Fang
Niu‡
,
Le-Sheng
Zhang‡
,
Chao-Qiu
Chen‡
,
Wei
Li‡
,
Lin
Li
,
Wei-Guo
Song
* and
Lei
Jiang
*
Beijing National Laboratory for Molecular Sciences (BNLMS), Institute of Chemistry, Chinese Academy of Sciences, Beijing, 100190, P. R. China. E-mail: wsong@iccas.ac.cn; jianglei@iccas.ac.cn; Fax: (+86) 10-62557908
First published on 8th June 2010
TiO2 porous nanospheres on polypropylene (PP) films (TiO2/PP composite) are produced at ambient temperature. Particle/pore size match up is the key anchoring point to overcome the low affinity between hydrophilic materials and hydrophobic materials. With the hydrophilic TiO2 catalyst evenly dispersed on a hydrophobic surface, the aqueous solution will selectively skip the substrate and wet the catalysts. Such a wettability-induced smart system maximizes the degrading activity of the TiO2 catalyst. In photodegrading reactions, the resulting TiO2/PP composite film exhibits a 10 times higher activity in flow-type setup than the same TiO2 catalyst in a traditional batch-type setup.

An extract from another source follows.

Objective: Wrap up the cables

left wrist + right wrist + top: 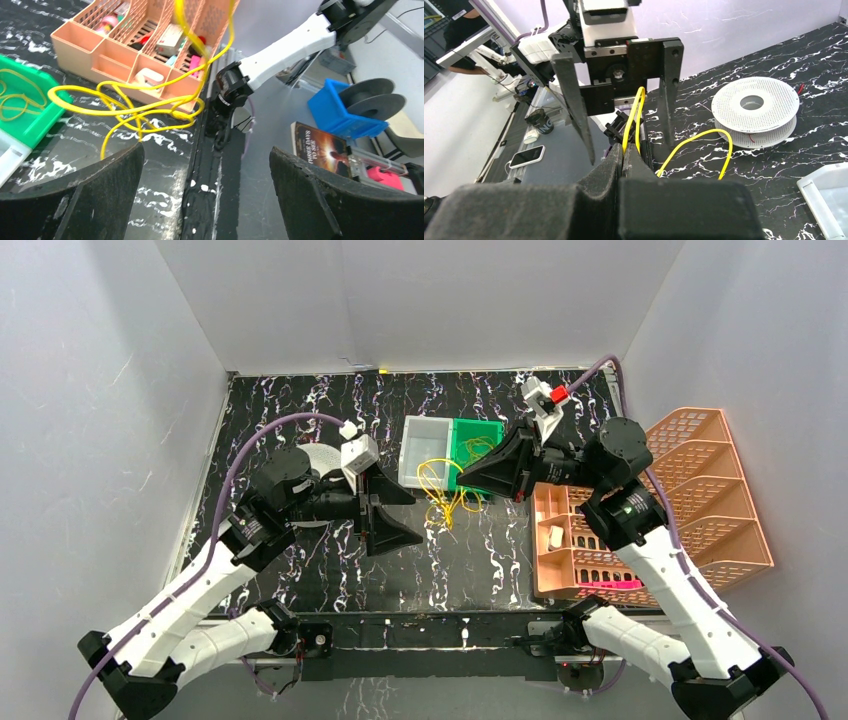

Wettability plays a crucial role in chemistry at the solid/liquid interface.14–17 Wettability differences, gradients and switching provide intrinsic and elegant means to direct the flow of aqueous solution on substrates.18–21 For photodegradation of organic pollutants in aqueous solution, if hydrophilic TiO2 particles are evenly dispersed on a hydrophobic surface, the aqueous solution will skip the hydrophobic substrate and selectively wet the hydrophilic TiO2 catalysts; in other words, the organic molecules will find a photodegrading catalyst. Such a wettability-induced smart system can maximize the degrading activity of the TiO2 catalyst. However, no such system has been reported. The low affinity between hydrophilic particles with hydrophobic substrates may cause this.
In this work, we developed a simple but effective method to firmly anchor hydrophilic TiO2 porous nanospheres on hydrophobic polypropylene (PP) films at ambient temperature, and used it in a flow-type setup for photodegradation (Scheme 1). The resulting TiO2/PP composite film exhibits a 10 times higher activity in the flow-type setup than the same TiO2 catalyst in the batch-type setup. Dye molecules and other organic molecules can also be degraded to a deeper extent than in a batch-type reactor.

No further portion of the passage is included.